• **What you should do**:
Pictures must not be copied, but every entry must be reproduced exactly.

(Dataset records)

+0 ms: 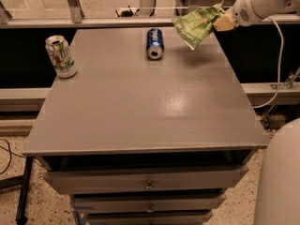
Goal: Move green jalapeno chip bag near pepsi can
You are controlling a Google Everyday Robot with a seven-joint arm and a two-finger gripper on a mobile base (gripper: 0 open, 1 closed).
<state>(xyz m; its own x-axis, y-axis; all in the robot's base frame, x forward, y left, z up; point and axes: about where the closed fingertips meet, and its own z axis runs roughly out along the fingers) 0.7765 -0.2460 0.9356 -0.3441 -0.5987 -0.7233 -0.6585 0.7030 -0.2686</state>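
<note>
The green jalapeno chip bag point(198, 25) hangs in the air above the far right part of the grey table point(140, 107), held by its right end. My gripper point(223, 20) is shut on that end, at the upper right, with the white arm behind it. The pepsi can point(155, 43), dark blue with a silver top, lies on its side at the far middle of the table, to the left of the bag and a little below it.
A white-and-green can point(61, 56) stands upright at the far left of the table. Drawers point(149, 182) sit under the tabletop's front edge. A white rounded robot part point(280, 177) is at the lower right. A cable point(280, 64) hangs at the right.
</note>
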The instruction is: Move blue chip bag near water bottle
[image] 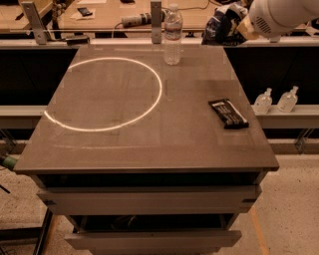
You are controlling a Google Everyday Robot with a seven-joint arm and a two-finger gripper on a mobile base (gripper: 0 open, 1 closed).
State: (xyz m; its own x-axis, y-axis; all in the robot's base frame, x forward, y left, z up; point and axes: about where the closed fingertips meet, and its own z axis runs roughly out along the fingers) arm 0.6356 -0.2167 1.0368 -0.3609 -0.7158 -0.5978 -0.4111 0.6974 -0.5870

• **Problem solution**:
+0 ms: 
Goal: Move green jalapeno chip bag near pepsi can
You are controlling a Google Everyday Robot with a seven-joint arm and a two-finger gripper on a mobile base (gripper: 0 open, 1 closed).
<state>(xyz m; its own x-axis, y-axis; all in the robot's base frame, x forward, y left, z up; point and axes: about where the closed fingertips meet, and its own z axis runs roughly out along the fingers) 0.7765 -0.2460 0.9356 -0.3441 -0.5987 -0.7233 -0.6585 0.7030 -0.2686</state>
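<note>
The green jalapeno chip bag point(198, 25) hangs in the air above the far right part of the grey table point(140, 107), held by its right end. My gripper point(223, 20) is shut on that end, at the upper right, with the white arm behind it. The pepsi can point(155, 43), dark blue with a silver top, lies on its side at the far middle of the table, to the left of the bag and a little below it.
A white-and-green can point(61, 56) stands upright at the far left of the table. Drawers point(149, 182) sit under the tabletop's front edge. A white rounded robot part point(280, 177) is at the lower right. A cable point(280, 64) hangs at the right.
</note>
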The instruction is: Move blue chip bag near water bottle
[image] 
You are controlling a Google Everyday Robot with a seven-joint arm and a two-finger gripper on a mobile base (gripper: 0 open, 1 closed).
State: (xyz m; its own x-axis, y-axis; all in the robot's base frame, x forward, y left, z up; point and axes: about where the closed fingertips meet, and its own z axis runs roughly out along the fingers) arm 0.6356 -0.2167 1.0368 -0.3609 -0.7158 -0.5978 -0.4111 0.6974 -0.5870

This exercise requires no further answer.